Phil: “Internally, we don't currently have the resources to support our security mediation service across many controllers. I hope this will change. As we have been re-implementing our security mediation logic from NOX Classic to Floodlight we've had to consider how to modularize our security mediation service (the enforcement guts of FortNOX) from controller to controller. While the move from NOX to Floodlight certainly involved a complete reimplementation, so far the original FortNOX design has survived well inside Floodlight. We are also keen to identify what elements we can share across controllers. In particular, we are talking with various people who share a common interest in Northbound APIs and we'd like to contribute a base set of requirements that will enable application frameworks like FRESCO to be more easily ported across controllers.”
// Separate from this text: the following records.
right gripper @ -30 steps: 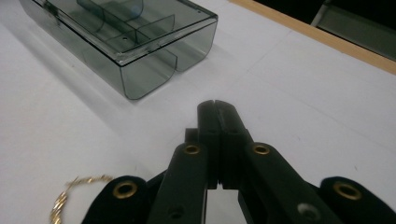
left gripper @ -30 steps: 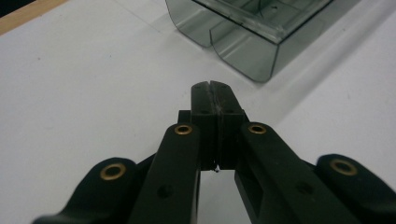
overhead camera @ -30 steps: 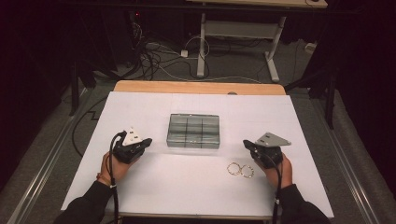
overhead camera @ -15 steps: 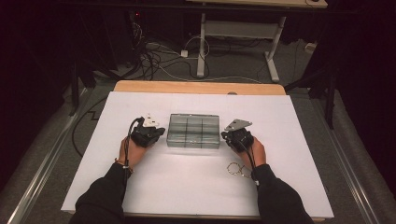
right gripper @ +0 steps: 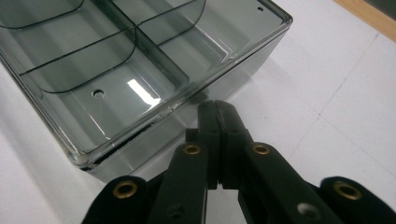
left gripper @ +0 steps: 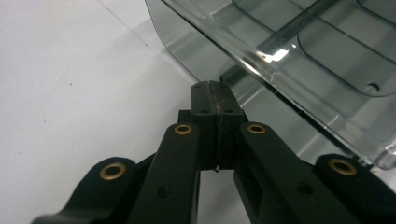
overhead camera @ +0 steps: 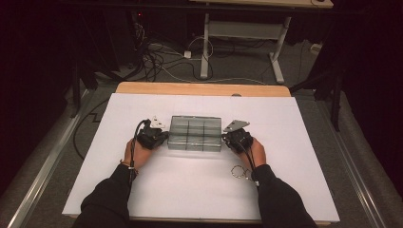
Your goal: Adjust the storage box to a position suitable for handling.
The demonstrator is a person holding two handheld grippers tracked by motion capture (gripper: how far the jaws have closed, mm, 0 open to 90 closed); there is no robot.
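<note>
In the high view, a clear smoky plastic box (overhead camera: 195, 133) with divided compartments sits near the middle of the white table top (overhead camera: 294, 142). The left gripper (overhead camera: 160, 137) is at the box's left end and the right gripper (overhead camera: 230, 138) at its right end, each held in 1 hand of the person, whose dark sleeves come in from the bottom. 2 small metal rings (overhead camera: 239, 172) lie on the white surface just beside the right forearm, apart from the box.

In the left gripper view, the 2 black jaws of the left gripper (left gripper: 215, 91) are pressed together with nothing between them, their tips right at the lower edge of the box (left gripper: 299, 51); whether they touch it cannot be told.

In the right gripper view, the right gripper (right gripper: 215, 108) also has its jaws closed on nothing, tips just beside the box's (right gripper: 135, 70) side wall. No brand, label or writing can be read on the box or the grippers.
</note>
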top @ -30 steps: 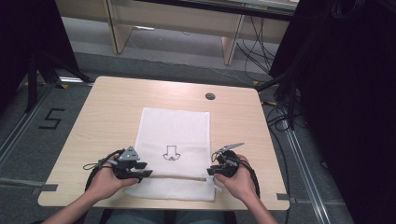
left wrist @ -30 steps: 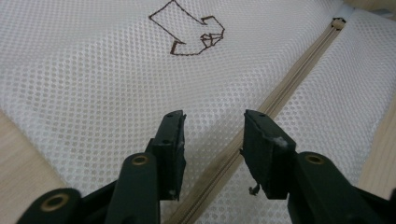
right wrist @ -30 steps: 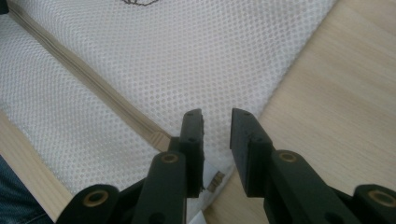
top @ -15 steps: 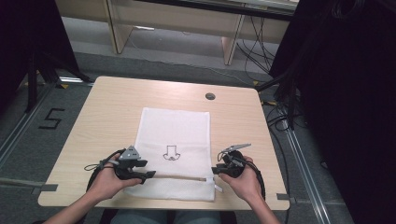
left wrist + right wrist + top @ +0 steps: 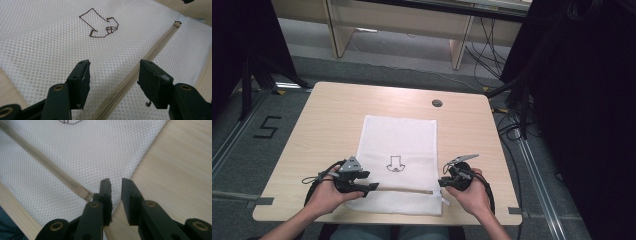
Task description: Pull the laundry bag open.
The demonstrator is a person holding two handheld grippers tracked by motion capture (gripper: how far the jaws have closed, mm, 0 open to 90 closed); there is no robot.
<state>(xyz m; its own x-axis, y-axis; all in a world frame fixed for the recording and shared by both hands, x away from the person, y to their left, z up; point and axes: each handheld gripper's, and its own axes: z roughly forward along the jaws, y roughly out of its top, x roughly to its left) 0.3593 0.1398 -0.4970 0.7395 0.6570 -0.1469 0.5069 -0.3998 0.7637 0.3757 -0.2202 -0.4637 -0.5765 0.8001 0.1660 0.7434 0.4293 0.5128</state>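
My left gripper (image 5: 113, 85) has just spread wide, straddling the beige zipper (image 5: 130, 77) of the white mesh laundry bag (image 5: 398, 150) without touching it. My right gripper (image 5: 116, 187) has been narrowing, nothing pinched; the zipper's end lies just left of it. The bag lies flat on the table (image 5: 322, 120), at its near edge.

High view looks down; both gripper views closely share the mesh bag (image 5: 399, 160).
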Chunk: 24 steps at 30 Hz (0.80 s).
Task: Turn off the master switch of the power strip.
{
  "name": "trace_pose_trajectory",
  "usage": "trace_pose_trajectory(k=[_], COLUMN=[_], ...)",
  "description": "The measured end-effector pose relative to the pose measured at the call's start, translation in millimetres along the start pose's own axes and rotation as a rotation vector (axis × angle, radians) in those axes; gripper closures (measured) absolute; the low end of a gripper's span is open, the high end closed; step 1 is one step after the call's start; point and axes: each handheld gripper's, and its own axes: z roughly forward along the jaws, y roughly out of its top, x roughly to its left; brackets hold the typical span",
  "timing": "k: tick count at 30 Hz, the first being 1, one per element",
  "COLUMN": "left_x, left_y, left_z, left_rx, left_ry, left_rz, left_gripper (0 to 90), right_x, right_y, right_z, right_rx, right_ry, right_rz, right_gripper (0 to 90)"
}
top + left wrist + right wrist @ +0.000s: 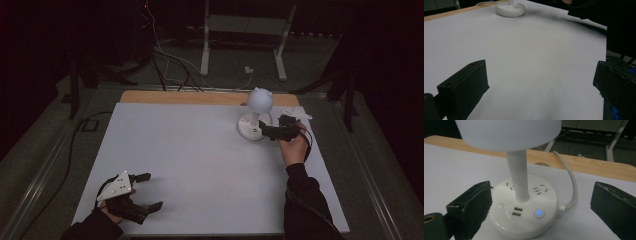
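My right gripper (266, 131) sits at the far right of the table (190, 160), jaws spread wide and holding nothing, right up against the lamp (256, 116). In the right gripper view the lamp's round base (524, 216) lies between my jaws, the left one just beside its rim, the right one well off. A blue-lit button (538, 213) glows on the near side of the base, next to two USB ports (517, 211), with the stem (518, 177) rising behind them.

I judge I am going for that button. The risk: a broad jaw tip could land on the ports or the plain button (500, 205) instead. Pushing sideways rather than down could slide the light base or tip the top-heavy shade (260, 99), and the cord (571, 187) at the right could snag my far jaw.

My left gripper (142, 192) rests near left, jaws wide, empty.
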Motion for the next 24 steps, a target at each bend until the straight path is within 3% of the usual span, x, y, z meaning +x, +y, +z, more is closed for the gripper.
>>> trace_pose_trajectory(k=[7,15,21,24], left_x=[-0.1,-0.1,-0.1,0.1], left_y=[0.0,-0.1,-0.1,-0.1], left_z=[0.1,0.2,0.1,0.2], left_rx=[0.0,0.002,0.001,0.001], left_ry=[0.0,0.001,0.0,0.0], left_rz=[0.0,0.002,0.002,0.002], left_gripper=[0.3,0.3,0.3,0.3], right_x=[-1.0,0.9,3.6,4.4], right_y=[-6.9,-9.6,-8.9,-8.3], right_z=[5.3,8.8,12.6,12.7], right_rx=[-0.008,-0.015,-0.018,-0.001], right_ry=[-0.007,-0.044,-0.077,-0.088], right_rz=[0.023,0.001,0.018,0.055], right_gripper=[10.1,16.8,22.5,35.5])
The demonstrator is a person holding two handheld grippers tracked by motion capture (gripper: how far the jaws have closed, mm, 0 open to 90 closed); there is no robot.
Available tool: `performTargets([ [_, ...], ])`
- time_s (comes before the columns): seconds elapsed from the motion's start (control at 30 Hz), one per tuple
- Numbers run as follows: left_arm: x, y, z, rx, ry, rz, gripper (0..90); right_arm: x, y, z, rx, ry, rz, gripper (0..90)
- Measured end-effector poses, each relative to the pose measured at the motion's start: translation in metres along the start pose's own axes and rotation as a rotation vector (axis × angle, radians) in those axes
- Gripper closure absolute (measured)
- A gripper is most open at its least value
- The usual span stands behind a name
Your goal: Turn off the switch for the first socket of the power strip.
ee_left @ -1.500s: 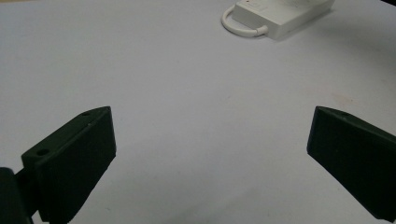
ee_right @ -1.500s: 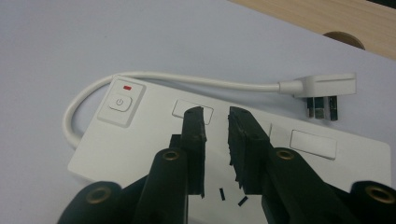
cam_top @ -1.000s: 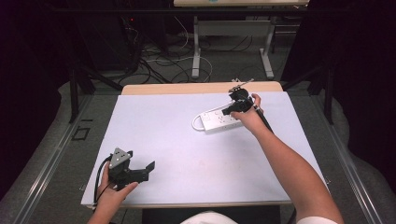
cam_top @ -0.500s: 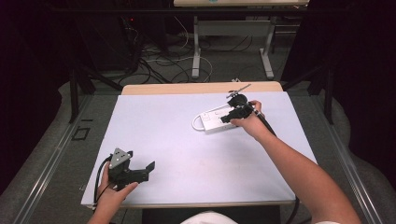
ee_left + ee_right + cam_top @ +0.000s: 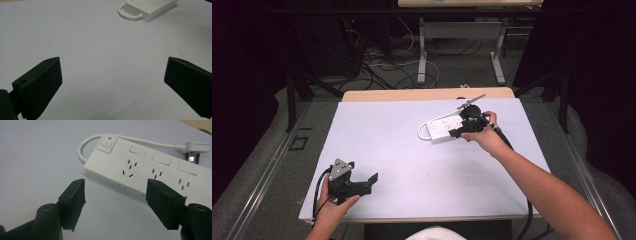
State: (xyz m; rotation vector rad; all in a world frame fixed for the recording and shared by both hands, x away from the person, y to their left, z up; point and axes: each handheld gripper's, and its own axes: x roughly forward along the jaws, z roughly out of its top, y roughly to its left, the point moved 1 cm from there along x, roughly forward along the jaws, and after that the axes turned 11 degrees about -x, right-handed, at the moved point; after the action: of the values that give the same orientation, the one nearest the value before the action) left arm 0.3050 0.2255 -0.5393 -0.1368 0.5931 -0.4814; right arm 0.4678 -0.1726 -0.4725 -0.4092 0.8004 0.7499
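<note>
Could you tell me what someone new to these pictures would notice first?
A white power strip lies at the far right of the white table, its cord looped round to a plug beside it. The right gripper hovers open at the strip's near edge, while the left gripper waits open at the near left corner.

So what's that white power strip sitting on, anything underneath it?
The power strip lies flat on the white table sheet, its cord looped behind it to the plug. Its underside is hidden, so anything beneath cannot be seen. The right gripper hovers near its edge, jaws open.
</note>
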Motion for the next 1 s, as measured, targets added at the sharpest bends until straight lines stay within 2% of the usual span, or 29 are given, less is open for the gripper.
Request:
performTargets([
  [0.2, 0.0, 0.0, 0.0, 0.0, 0.0, 0.003, 1.3, -0.011, 0.004, -0.009, 0.0, -0.022, 0.025, 28.4],
  [0.33, 0.0, 0.0, 0.0, 0.01, 0.0, 0.006, 1.3, -0.018, 0.007, -0.015, 0.005, -0.017, 0.038, 26.7],
  [0.5, 0.0, 0.0, 0.0, 0.011, 0.001, 0.008, 1.3, -0.027, 0.011, -0.022, -0.006, -0.033, 0.026, 23.8],
  [0.57, 0.0, 0.0, 0.0, -0.002, 0.0, 0.005, 1.3, -0.028, 0.014, -0.026, -0.019, -0.051, 0.018, 22.8],
  [0.63, 0.0, 0.0, 0.0, 0.0, -0.001, 0.006, 1.3, -0.032, 0.017, -0.03, -0.022, -0.043, 0.018, 20.4],
  [0.7, 0.0, 0.0, 0.0, 0.0, 0.0, 0.006, 1.3, -0.034, 0.02, -0.035, -0.036, -0.05, 0.0, 17.3],
  [0.77, 0.0, 0.0, 0.0, 0.0, -0.001, 0.007, 1.3, -0.036, 0.022, -0.038, -0.056, -0.059, 0.003, 16.7],
  [1.0, 0.0, 0.0, 0.0, 0.001, -0.001, 0.008, 1.3, -0.046, 0.027, -0.055, -0.043, -0.086, 0.015, 15.8],
])
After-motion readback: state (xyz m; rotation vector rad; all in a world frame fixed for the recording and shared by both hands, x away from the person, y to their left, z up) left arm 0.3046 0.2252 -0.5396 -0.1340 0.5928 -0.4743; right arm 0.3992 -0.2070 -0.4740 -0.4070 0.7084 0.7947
SDxCentral: Has there been any commercial interest in taking the SE kernel and moving into commercially-backed controllers?
Phil: “I think there is a strong need for reference implementations to address OpenFlow's fundamental security challenges. Ultimately, for OpenFlow to be adopted within sensitive computing environments, such as within the financial community, governments, healthcare, and all the other industries where security compliance is a central requirement, the OpenFlow community will have to engage the INFOSEC community. I am a big proponent for us engaging as soon as possible. In short, I would equate strong solutions to enhance OpenFlow's security as a prerequisite to its overall viability as a commercial success, at least for these industries.”
SDxCentral: When do you think we will see an increased focus on security in SDN? The early work appears to be more focused around finding cool network applications.
Phil: “As you suggest, there are two sides to this coin: a critical analysis of the security challenges posed by SDNs, and the exploration of potential new defensive capabilities that SDNs may enable. I expect more work will published (this year) to discuss the underlying insecurities that must be address in the OpenFlow stack. This is going to be a fruitful area of study for a while, and it may hurt the confidence of some to operate OpenFlow networks. But critical security evaluations are need to ultimately develop the security extensions and protocol changes to address these challenges (or to at least inform us where the vulnerabilities lie).
With respect to security application, my take is that OpenFlow really doesn't offer anything new or advantageous to those who want to build detection systems (particularly DPI-based detection). Keep in mind that the INFOSEC community has been developing malicious traffic analysis technologies for the last two decades, and I don't see OpenFlow providing significant new opportunities to improve threat detection.
Rather, my excitement with SDNs is entirely around the opportunity for intelligent response. For decades, the response to any security threat from legacy networking devices has remained essentially unchanged: BLOCK. OpenFlow enables INFOSEC developers to standard protocol to reprogram the data plane of all the switch in ones network at one to implement much richer responses to a perceived threat. For example, I'm excited about OpenFlow applications that implement far more complex response, such as Reflector Nets, Quarantine Systems, Emergency Broadcasts, Tarpits, Advanced OpenFlow enabled Honeynet. Our FRESCO paper provides examples of some of these response strategies, and demonstrates how efficiently they may implemented under OpenFlow. Regardless of how OpenFlow ultimately transitions into the market, I expect the utility of SDN-enabled network defenses can prove to be one of the more impactful developments to occur in the network security community.”
SDxCentral: Thank you again for your time, Phil! And for educating us on your work on security within SDNs. It was a pleasure. Hope you enjoy your time at RSA this week!